Staff members load the cartons onto a pallet, with a total of approximately 16 cases per pallet, and another Zebra printer prints and encodes an RFID label that is then attached to the pallet. At that point, Wellco's employees scan the bar code printed on the pallet's label, and the system can then update the boots' status as being loaded onto a pallet and prepared for shipping.

Wellco's David Mason

The conveyor can also be used for auditing, Mason says. For example, if Wellco's workers want to know what is inside a sealed carton that has been separated from an order, they can simply pass it through the conveyor. In the future, he adds, the company may acquire a handheld RFID reader to enable this function as well.

The solution not only enables Wellco to comply with the DOD's RFID requirements, Lusk says, but also reduces the incidence of errors and increases efficiency. Mason confirms that the technology has reduced the number of errors, which can be expensive.
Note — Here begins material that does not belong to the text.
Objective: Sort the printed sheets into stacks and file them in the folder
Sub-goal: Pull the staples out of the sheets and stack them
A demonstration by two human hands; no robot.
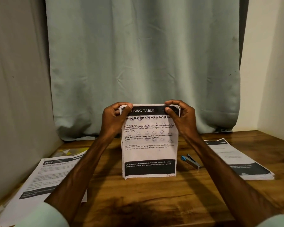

For example, he says, in some instances, Wellco must recheck shipments and relabel them if mistakes are discovered, either before or after the shipment leaves the facility. With the use of RFID, he reports, the need for this practice will become less common.

In addition, suppliers can utilize Odyssey's service bureau to create the RFID tag serial numbers that are encoded on the shipping labels, or on each item, by making selections from a pull-down list in the software. The system then directs the encoder at the Odyssey service center to begin printing and encoding the labels, after which Odyssey express-ships them to the customer.